Milosevic's comments, made in an appeal against being imprisoned while authorities investigate him on corruption charges, came as the Serbian Interior Ministry broadened its case by accusing him of inciting his bodyguards to fire at police who were trying to arrest him early Saturday.

Authorities also filed charges Monday against the former president's 35-year-old daughter, Marija, who is accused of firing shots as her father was being taken away from the family's residential compound early Sunday.

Milosevic's defense against the theft charges was unlikely to help him fend off charges from the U.N. war crimes tribunal in The Hague. The court said Monday that it was preparing indictments against Milosevic for crimes allegedly committed during the wars in Croatia and Bosnia-Herzegovina--in addition to charges stemming from alleged atrocities against ethnic Albanians in Kosovo.

The United States on Monday cleared the way for $50 million in aid to Yugoslavia but dampened hopes for an international donors conference to raise far more aid--unless Belgrade cooperates further with the international tribunal.

The State Department did not specifically link the donors conference to Milosevic's fate. But it left little doubt that his hand-over to the Hague court would be the key to additional funds to rebuild the war-ravaged country. Although no date had been set, the conference is widely expected to be held in early summer.

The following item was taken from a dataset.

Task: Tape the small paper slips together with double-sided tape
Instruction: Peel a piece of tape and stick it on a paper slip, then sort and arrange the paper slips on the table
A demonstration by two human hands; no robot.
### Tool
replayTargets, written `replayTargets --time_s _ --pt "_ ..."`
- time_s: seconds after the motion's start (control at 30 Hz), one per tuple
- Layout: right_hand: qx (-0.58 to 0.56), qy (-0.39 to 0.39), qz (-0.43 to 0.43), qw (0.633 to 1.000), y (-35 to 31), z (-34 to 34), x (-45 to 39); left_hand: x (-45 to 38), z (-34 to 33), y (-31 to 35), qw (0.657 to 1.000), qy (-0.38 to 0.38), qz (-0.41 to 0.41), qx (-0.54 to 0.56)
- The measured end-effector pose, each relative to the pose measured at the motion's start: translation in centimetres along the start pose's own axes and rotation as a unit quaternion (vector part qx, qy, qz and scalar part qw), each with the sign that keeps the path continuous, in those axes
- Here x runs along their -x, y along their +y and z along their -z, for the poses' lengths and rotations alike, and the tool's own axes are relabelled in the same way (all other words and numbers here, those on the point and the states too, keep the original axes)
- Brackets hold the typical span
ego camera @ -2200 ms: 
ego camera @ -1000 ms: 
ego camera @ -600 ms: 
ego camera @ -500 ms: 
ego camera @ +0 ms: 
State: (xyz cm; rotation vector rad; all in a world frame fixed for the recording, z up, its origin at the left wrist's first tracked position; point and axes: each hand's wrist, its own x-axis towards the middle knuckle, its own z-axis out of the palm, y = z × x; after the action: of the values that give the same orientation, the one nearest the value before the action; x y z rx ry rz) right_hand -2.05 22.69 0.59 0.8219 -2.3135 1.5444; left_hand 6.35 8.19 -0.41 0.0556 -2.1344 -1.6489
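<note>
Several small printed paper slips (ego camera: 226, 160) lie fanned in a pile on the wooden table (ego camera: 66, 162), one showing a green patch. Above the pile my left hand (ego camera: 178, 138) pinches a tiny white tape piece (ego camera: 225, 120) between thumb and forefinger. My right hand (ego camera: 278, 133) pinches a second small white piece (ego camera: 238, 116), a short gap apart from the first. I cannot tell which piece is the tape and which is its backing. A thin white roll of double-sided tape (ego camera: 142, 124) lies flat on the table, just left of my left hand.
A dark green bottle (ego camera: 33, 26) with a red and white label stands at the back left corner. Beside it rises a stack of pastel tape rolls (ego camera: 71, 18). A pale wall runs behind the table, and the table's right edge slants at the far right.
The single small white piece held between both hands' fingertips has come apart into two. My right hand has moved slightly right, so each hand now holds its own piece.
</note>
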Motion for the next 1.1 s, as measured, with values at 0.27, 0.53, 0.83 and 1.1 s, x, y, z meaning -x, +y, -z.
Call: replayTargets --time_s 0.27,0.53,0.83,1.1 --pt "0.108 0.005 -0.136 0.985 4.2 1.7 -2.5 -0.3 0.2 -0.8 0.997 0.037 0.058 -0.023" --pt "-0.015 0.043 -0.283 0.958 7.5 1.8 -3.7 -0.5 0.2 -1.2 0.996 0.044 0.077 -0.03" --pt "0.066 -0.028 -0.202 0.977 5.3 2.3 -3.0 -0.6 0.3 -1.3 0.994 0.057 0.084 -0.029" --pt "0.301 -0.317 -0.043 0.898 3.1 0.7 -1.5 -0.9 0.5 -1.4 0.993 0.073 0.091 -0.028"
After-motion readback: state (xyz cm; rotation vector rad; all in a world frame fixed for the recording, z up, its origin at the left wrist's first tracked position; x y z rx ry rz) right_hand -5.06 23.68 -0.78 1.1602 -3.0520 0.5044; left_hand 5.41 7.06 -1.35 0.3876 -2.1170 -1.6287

More indictments against Milosevic will be ready "in a few weeks or months" for crimes allegedly committed in the early 1990s in Bosnia and Croatia, tribunal spokeswoman Florence Hartmann said Monday. Genocide was among the charges being investigated, she said. After years of hostile resistance, authorities in Croatia and Bosnia are now cooperating with the investigations, she said.

Yugoslav investigators are trying to establish a link between Milosevic and a series of killings, Predrag Simic, foreign policy advisor to President Vojislav Kostunica, said Monday. These include the 1999 deaths of four people in the attempted killing of opposition leader Vuk Draskovic, the disappearance last year of former Serbian President Ivan Stambolic and the slaying of journalist Slavko Curuvija, Simic said. Serbia is the dominant republic of Yugoslavia.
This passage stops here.